Welcome to my blog, which speaks to parents, professionals who work with children, and policy makers. I aim to show how contemporary developmental science points us on a path to effective prevention, intervention, and treatment, with the aim of promoting healthy development and wellbeing of all children and families.

Wednesday, February 16, 2011

A Third Front in the War on Obesity

Recently I watched the Academy Award winning film Monster’s Ball. A morbidly obese young boy whose father is about to be executed sneaks a chocolate bar while his mother is out, only to be verbally and physically assaulted by her when she returns and discovers a smudge of chocolate on his face. This is an extreme example, but it highlights the complex relationship children and parents can have with food and eating.

There is no doubt that childhood obesity is a huge public health problem with complex causes and far reaching effects. Michelle Obama’s efforts, now entering their second year, are admirable. The identified culprits that she has targeted; a sedentary lifestyle and aggressive marketing efforts of unhealthy foods by the food industry, play a significant role.

However, in addition to targeting interventions focused on the food industry and physical activity, it is critical to recognize the meaning of food and eating in parent-child relationships. An example from my behavioral pediatrics practice illustrates this point.

Sylvia brought her four-year-old son Andrew to see me because “he’s always eating”(details have been changed to protect privacy.) An engaging, plump little boy, he was enthralled by the Dunkin Donuts across the street from my office. Sylvia described constant battles around his demands for sweets.

But over the course of our 60-minute visit, other important issues emerged. Andrew’s father, Richard, had lost his job and the family had moved three times in the past year. Richard struggled with severe depression. In addition to the battles around foods, Andrew was having increasing numbers of temper outbursts, and his mother revealed to me that she was at times unable to contain her own rage. She had even on occasion beaten him with a belt. As Sylvia became more relaxed and began to open up, she shared that she had been physically abused as a child.
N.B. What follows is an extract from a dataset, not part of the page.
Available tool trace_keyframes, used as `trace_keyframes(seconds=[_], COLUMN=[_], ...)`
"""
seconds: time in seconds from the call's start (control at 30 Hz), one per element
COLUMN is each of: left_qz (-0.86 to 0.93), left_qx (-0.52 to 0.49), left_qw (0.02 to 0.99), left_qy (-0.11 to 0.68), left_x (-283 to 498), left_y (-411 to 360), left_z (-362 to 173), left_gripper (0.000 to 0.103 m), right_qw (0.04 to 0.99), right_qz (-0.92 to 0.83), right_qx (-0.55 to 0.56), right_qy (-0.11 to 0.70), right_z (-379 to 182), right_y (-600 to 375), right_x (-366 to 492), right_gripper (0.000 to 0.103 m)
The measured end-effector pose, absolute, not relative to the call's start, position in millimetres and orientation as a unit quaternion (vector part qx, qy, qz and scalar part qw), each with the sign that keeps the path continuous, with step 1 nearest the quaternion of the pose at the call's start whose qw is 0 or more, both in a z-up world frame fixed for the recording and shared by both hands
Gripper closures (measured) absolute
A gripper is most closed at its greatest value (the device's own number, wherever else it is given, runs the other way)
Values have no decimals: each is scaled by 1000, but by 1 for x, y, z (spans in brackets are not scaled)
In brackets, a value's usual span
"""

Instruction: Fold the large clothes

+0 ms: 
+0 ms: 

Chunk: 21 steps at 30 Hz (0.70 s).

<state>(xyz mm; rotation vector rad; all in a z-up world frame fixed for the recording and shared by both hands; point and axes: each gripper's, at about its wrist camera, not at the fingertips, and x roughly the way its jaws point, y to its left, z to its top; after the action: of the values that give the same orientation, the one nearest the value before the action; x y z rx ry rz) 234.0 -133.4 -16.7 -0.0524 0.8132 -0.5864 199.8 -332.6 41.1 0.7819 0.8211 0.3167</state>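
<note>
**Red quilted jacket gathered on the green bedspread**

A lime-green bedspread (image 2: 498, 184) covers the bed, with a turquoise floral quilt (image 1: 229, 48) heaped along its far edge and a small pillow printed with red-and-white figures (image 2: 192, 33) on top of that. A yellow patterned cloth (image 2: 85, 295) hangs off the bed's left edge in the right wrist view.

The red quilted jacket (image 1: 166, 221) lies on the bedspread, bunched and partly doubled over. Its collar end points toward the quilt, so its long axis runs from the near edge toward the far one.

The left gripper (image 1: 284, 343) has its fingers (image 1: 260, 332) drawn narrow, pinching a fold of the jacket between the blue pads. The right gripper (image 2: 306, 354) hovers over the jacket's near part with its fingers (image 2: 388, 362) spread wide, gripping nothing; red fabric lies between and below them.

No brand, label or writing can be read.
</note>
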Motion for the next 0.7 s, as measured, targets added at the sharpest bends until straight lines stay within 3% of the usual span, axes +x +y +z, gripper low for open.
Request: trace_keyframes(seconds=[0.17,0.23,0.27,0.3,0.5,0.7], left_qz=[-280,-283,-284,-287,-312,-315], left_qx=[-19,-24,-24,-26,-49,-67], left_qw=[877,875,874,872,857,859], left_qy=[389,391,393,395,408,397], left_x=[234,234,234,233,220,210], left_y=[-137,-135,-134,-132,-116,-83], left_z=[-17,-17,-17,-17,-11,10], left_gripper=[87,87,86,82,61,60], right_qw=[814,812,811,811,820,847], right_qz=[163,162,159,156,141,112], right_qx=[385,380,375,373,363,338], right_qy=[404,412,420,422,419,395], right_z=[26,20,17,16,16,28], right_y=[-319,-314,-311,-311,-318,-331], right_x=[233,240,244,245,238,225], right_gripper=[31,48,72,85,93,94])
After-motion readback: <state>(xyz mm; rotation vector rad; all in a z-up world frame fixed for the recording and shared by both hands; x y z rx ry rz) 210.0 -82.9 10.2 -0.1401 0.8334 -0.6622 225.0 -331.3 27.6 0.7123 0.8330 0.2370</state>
In helping to manage Andrew’s out of control heating habits, it was essential to recognize the connection between Andrew’s insatiable appetite and the stress he was experiencing in his relationships with both his mother and father. Supporting these relationships was the aim of my work with this family.

If the child in Monster’s Ball is one end of the continuum of disordered eating, and Andrew in the middle, in my general pediatric practice I see, at the other end of the continuum, the relatively minor everyday challenges of parenting that are inextricably linked to later eating habits.
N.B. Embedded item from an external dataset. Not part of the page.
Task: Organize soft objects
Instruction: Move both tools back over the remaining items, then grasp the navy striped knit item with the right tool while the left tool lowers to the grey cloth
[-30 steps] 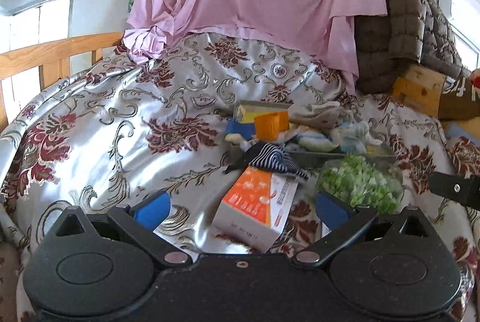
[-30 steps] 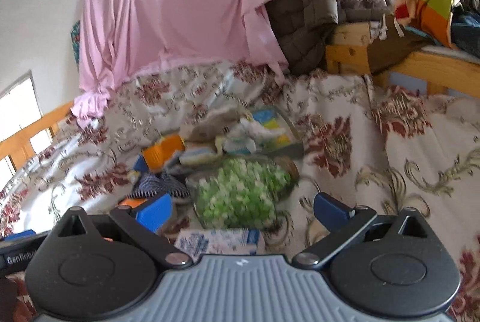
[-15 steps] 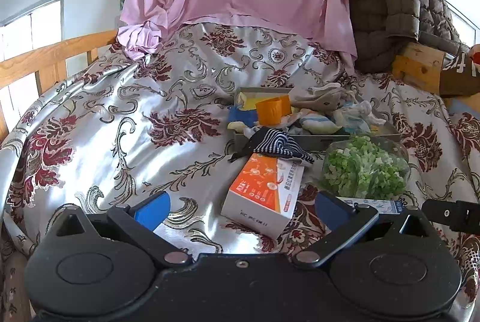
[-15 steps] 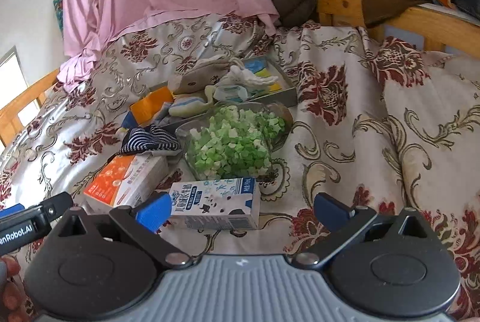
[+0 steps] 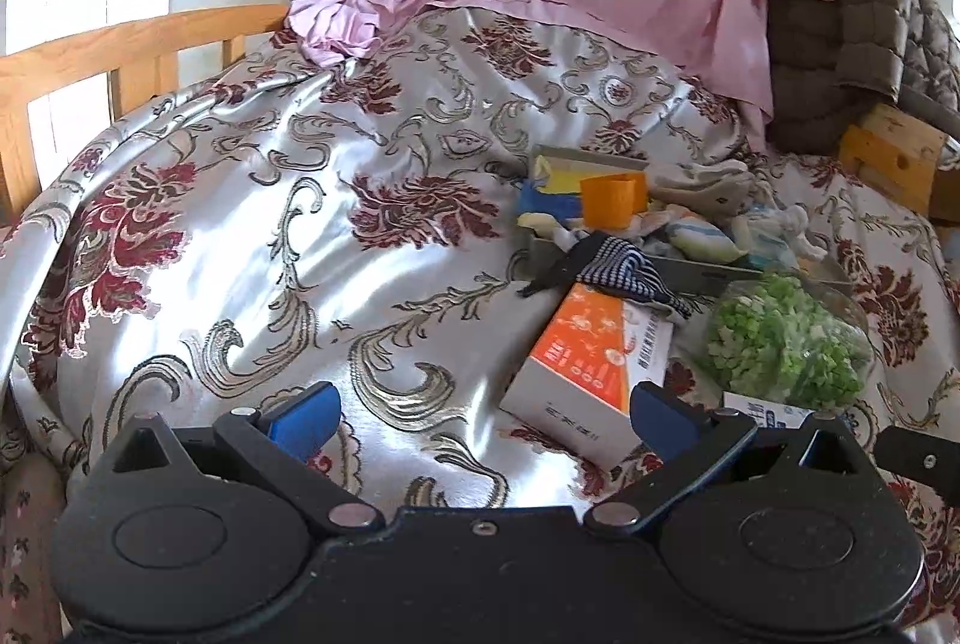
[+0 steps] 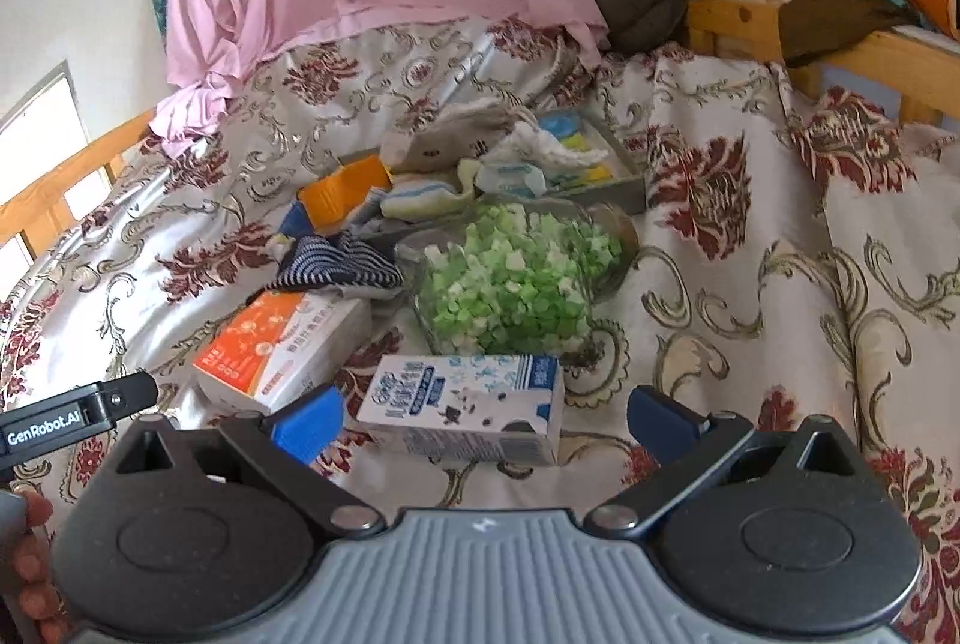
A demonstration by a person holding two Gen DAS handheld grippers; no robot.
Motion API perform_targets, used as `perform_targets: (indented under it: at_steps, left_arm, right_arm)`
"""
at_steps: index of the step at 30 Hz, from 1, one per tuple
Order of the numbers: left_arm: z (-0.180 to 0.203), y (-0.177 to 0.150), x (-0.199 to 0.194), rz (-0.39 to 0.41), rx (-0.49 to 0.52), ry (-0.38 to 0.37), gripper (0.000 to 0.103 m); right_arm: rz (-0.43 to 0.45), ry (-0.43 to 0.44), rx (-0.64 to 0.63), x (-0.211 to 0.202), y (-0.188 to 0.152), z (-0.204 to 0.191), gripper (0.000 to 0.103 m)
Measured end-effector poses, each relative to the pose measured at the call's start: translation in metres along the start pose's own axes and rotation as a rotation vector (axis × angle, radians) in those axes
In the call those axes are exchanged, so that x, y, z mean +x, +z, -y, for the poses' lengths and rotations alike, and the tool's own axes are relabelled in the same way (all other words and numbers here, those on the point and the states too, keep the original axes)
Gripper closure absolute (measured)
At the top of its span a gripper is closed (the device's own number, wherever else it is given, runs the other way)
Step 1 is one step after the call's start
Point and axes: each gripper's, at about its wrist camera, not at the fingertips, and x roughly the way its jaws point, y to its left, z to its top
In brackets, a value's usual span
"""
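Both grippers hover over the bed (image 5: 240,236) with jaws spread wide and empty: the left gripper (image 5: 483,413) faces the orange-and-white box (image 5: 591,362), the right gripper (image 6: 483,413) sits just behind the blue-and-white carton (image 6: 462,404). Soft items: a striped sock (image 6: 336,269) lies draped on the far end of the orange-and-white box, and more socks and cloths sit heaped in the grey tray (image 6: 624,188) beyond. A clear bag of green cubes (image 6: 516,278) lies between tray and carton, touching the tray's near wall.
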Motion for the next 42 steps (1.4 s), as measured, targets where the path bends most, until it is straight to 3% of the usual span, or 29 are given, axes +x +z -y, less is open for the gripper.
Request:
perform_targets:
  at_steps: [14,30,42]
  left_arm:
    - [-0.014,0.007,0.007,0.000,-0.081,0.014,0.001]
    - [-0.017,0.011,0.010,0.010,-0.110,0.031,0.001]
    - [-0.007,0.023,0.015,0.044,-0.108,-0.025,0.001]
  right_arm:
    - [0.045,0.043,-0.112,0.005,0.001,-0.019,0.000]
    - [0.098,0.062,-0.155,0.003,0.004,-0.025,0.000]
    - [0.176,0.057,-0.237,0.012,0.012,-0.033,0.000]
A mother whose child has sensitivity to textures of foods may feel inadequate in the face of her child’s picky eating. This in turn may lead her, at moments of desperation, to force food into her child’s mouth, setting the stage for a lifelong distorted relationship with food. The primary care setting offers an opportunity for early intervention and repair of these types of difficulties. In addition, disordered sleep patterns are closely tied to risk of obesity. These patterns develop in the first few years of life, and a primary care clinician can play an important role in both development of healthy sleep habits and in setting patterns in a healthy direction when they go off course.
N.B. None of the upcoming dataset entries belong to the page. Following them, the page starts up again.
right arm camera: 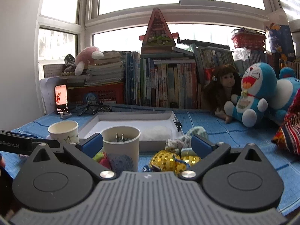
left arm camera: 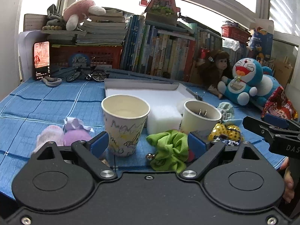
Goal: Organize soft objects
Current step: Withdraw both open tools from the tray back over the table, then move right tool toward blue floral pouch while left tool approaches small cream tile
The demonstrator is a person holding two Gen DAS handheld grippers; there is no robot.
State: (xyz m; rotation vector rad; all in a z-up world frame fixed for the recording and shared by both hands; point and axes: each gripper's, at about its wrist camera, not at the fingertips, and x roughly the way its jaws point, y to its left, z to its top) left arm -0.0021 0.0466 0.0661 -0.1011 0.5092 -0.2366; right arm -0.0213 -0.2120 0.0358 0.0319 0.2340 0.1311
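Both hand-held grippers, left and right, are wide apart, holding nothing; green scrunchie lies near, right of scribbled cup.

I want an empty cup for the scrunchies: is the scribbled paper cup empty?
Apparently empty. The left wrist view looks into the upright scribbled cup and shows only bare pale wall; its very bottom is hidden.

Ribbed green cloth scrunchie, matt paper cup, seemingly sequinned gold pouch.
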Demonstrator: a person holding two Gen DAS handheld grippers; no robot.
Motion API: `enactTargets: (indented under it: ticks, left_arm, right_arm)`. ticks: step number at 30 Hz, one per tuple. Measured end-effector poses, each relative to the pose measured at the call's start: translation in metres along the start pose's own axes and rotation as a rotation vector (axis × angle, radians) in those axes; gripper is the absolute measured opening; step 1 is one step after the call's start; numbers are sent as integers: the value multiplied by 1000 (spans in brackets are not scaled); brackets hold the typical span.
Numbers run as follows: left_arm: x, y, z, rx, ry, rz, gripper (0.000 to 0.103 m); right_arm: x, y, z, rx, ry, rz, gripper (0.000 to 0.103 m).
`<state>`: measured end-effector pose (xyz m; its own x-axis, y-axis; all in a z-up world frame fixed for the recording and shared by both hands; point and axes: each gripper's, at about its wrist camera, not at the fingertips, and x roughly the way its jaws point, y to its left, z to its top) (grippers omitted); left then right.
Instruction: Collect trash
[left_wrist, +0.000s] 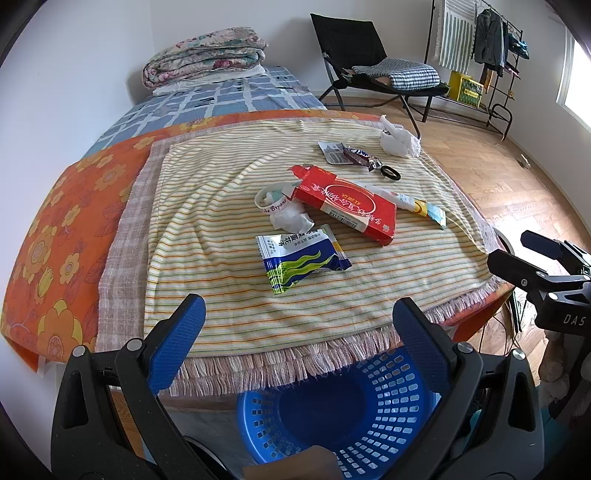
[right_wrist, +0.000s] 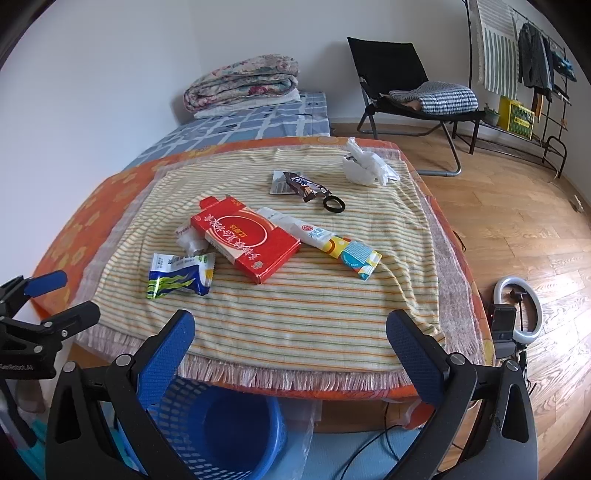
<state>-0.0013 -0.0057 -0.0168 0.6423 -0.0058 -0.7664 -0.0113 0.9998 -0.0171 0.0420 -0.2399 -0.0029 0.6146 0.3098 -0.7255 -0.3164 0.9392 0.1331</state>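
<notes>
Bedroom with wood floor, white walls; striped fringed towel (left_wrist: 295, 295) spread over an orange floral sheet (left_wrist: 55, 229) at the bed's foot. Scattered on the towel: red carton (left_wrist: 347, 203) lying flat mid-cloth, blue-and-green snack packet (left_wrist: 301, 260) nearest the front edge, crumpled tissue (left_wrist: 290, 218) beside a white tape roll (left_wrist: 269, 201), long sachet wrapper (right_wrist: 332, 243) right of the carton, dark candy wrapper (right_wrist: 306, 186) touching a black ring (right_wrist: 334, 204), white plastic bag (right_wrist: 364, 162) at the far corner. Blue perforated basket (left_wrist: 354, 413) on the floor below the fringe. Left gripper (left_wrist: 299, 339) hovering over the near edge, jaws spread wide, holding nothing; right gripper (right_wrist: 291, 354) likewise wide apart and empty. Seen only from the right wrist: ring light (right_wrist: 519, 314) standing beside the bed. Clearer from the left wrist: the tape roll, half hidden behind the carton in the other view. Beyond, folded floral quilt (left_wrist: 207, 55), black folding chair (left_wrist: 354, 55), clothes rack (left_wrist: 491, 44).
</notes>
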Motion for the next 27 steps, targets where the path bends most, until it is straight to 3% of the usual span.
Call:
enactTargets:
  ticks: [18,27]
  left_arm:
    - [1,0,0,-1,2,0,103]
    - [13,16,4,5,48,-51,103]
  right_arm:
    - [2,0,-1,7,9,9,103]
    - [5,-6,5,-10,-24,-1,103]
Supporting parent-child relationships is a critical element to add to this “war” on obesity. Investment in primary care and mental health care, as well as in programs that have been shown to support parent-child relationships that are at risk is essential. For example, the Yale based Minding the Baby program is a preventive home visiting program that aims to support parent-child relationships in young families stressed by limited economic resources.

Research by Jack P. Shonkoff, MD founding director of the Center on the Developing Child at Harvard University, has demonstrated that safe, stable, and nurturing relationships may protect children against poor health later in life. Children who develop a strong sense of self in the context of these secure relationships are more likely to make healthy lifestyle choices.

And a word of caution regarding the language of the “war” on childhood obesity. I wonder about the experience of an overweight child who is exposed to this news. Shame, confusion, and fear- these powerful emotions may go unprocessed. At the very least, these headlines should offer an opportunity for conversation among adults and children about diet and lifestyle choices.